What you will do. Work through the entries below and show every line in which "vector" is found.

*** Materials provided Section Begins ***

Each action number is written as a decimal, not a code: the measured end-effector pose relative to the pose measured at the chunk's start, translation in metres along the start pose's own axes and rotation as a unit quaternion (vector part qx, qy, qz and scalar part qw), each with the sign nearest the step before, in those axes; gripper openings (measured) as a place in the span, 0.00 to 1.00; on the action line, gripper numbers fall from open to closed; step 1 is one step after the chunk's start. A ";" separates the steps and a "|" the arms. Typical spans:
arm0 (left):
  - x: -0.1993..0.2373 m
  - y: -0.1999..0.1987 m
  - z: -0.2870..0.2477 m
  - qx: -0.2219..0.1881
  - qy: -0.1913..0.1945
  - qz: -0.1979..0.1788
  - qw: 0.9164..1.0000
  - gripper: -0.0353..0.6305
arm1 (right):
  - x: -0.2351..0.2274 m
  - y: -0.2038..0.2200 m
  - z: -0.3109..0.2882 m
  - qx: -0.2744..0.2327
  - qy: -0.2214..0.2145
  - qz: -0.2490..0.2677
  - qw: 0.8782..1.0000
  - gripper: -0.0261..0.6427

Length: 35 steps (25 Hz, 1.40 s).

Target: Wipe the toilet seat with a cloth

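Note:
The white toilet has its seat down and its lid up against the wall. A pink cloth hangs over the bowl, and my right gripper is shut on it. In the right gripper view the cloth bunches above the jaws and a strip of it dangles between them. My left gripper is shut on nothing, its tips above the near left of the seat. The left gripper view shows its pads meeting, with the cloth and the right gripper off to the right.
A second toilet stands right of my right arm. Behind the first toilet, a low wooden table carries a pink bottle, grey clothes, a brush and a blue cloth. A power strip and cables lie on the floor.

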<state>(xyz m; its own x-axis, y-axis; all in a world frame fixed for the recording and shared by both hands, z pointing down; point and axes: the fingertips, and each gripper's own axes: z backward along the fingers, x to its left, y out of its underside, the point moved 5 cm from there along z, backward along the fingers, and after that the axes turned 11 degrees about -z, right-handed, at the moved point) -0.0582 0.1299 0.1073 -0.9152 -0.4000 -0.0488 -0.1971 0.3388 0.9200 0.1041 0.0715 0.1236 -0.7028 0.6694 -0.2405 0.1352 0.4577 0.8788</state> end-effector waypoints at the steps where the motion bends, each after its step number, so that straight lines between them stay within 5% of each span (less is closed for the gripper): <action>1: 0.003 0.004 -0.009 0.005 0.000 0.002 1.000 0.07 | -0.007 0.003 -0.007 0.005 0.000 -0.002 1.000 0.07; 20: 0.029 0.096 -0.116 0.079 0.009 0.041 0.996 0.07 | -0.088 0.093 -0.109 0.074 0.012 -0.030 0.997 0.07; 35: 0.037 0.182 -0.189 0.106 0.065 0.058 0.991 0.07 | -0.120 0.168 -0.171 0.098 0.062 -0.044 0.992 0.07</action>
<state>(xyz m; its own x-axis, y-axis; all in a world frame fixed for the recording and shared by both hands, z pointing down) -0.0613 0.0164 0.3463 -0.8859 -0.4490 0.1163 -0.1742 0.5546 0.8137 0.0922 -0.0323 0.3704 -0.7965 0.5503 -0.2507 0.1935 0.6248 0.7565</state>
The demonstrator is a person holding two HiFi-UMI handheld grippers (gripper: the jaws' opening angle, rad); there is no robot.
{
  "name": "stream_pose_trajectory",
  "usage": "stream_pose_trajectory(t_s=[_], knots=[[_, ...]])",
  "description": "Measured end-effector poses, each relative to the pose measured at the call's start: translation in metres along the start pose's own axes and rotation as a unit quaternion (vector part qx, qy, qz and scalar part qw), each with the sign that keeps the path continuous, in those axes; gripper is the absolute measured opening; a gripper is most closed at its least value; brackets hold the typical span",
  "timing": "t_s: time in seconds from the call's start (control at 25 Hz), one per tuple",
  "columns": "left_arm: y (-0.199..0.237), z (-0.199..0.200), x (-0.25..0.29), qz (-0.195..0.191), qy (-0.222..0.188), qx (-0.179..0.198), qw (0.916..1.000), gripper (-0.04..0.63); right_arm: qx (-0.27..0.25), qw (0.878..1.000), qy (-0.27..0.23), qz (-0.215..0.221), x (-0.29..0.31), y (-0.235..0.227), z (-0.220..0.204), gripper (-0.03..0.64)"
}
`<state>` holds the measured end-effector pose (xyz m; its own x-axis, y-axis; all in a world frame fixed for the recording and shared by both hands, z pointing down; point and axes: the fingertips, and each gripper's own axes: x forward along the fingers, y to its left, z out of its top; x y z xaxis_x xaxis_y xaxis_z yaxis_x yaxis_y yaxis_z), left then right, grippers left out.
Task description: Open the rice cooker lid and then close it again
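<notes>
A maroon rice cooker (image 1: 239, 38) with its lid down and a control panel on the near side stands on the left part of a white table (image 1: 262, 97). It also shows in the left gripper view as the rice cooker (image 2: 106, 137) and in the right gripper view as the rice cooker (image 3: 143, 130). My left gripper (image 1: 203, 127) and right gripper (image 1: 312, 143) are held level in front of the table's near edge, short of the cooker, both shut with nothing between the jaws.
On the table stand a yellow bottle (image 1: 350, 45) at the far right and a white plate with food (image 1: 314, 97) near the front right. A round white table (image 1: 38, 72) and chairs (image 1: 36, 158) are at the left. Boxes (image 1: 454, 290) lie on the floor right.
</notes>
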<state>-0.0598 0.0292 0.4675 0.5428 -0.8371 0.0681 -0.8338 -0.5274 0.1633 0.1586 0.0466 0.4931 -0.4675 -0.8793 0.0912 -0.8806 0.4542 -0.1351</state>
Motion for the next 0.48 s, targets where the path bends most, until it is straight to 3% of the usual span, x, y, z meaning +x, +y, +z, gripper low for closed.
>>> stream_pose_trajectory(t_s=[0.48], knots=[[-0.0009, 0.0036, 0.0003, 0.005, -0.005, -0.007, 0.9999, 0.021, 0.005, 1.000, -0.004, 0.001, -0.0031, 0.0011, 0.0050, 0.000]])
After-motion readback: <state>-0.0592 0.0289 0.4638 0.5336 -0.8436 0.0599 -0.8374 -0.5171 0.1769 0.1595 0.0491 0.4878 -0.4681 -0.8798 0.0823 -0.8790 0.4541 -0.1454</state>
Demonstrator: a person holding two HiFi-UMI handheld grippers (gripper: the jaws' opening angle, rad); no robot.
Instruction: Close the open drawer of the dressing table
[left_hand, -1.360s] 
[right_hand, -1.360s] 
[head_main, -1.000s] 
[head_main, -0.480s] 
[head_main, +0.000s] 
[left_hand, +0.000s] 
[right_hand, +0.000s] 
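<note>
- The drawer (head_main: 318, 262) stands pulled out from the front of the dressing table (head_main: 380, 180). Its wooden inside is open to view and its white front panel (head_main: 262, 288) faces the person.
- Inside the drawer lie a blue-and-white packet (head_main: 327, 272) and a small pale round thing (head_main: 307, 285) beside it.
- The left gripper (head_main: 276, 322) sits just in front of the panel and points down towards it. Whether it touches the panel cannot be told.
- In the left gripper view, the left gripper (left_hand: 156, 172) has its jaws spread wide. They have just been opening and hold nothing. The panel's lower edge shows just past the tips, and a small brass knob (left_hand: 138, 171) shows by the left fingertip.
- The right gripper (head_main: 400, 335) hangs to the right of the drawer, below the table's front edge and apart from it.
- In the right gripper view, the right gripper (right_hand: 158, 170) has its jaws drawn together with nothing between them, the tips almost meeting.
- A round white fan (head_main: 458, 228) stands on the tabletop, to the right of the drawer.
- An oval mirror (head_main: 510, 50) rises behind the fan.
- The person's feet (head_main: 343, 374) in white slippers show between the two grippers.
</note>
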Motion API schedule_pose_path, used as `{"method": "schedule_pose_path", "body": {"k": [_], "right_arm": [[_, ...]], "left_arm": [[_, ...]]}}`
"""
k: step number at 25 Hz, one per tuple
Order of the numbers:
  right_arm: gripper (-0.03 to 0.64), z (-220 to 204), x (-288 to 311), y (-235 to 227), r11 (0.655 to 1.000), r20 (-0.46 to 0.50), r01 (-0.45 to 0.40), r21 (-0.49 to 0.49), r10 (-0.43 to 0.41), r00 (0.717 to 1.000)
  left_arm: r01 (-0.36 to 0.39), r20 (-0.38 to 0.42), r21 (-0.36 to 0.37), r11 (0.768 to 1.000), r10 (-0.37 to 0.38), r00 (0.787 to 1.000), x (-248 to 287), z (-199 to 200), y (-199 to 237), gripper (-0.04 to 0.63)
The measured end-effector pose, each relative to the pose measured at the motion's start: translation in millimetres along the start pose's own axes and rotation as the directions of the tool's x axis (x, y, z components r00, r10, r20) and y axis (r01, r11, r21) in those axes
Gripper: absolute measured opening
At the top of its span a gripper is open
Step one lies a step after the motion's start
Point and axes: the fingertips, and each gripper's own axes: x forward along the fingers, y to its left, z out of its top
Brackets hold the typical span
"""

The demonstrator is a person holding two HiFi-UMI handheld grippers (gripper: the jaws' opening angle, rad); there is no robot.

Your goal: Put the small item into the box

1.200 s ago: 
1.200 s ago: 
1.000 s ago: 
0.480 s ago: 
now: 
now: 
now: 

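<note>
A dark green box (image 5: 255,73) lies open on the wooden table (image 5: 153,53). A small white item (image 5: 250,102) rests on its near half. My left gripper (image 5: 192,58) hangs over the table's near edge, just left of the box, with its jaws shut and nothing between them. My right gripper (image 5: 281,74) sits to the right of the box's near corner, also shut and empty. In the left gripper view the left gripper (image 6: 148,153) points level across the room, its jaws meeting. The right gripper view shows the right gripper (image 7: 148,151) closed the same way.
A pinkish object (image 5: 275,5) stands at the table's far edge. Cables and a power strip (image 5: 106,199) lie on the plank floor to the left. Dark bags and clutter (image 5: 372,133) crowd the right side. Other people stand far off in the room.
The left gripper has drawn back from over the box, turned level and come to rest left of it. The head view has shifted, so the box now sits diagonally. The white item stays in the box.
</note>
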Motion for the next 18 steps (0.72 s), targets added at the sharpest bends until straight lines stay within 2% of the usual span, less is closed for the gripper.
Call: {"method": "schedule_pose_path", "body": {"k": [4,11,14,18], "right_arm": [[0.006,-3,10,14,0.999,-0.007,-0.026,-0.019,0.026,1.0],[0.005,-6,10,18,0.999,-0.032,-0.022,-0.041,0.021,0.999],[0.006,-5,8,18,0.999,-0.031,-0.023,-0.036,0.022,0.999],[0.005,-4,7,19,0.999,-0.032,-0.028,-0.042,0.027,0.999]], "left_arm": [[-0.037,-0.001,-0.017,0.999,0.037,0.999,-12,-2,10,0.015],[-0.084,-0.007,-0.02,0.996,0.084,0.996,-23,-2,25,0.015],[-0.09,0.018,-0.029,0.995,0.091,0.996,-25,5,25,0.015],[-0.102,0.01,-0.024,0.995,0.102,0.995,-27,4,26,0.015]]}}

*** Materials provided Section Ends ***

Reply.
Each action number is written as a decimal, not a code: the measured end-effector pose relative to the pose measured at the chunk's start, translation in metres along the start pose's own axes and rotation as a unit quaternion (vector part qx, qy, qz and scalar part qw), each with the sign nearest the step before, in those axes; gripper openings (measured) as a place in the span, 0.00 to 1.00; on the action line, gripper numbers fall from open to closed; step 1 is one step after the chunk's start. A ";" separates the steps and a "|" the arms. Typical spans:
  "description": "Measured end-effector poses, each relative to the pose measured at the call's start: translation in metres along the start pose's own axes and rotation as a unit quaternion (vector part qx, qy, qz and scalar part qw), each with the sign that keeps the path continuous, in those axes; gripper is the absolute measured opening; a gripper is most closed at its least value; brackets hold the typical span",

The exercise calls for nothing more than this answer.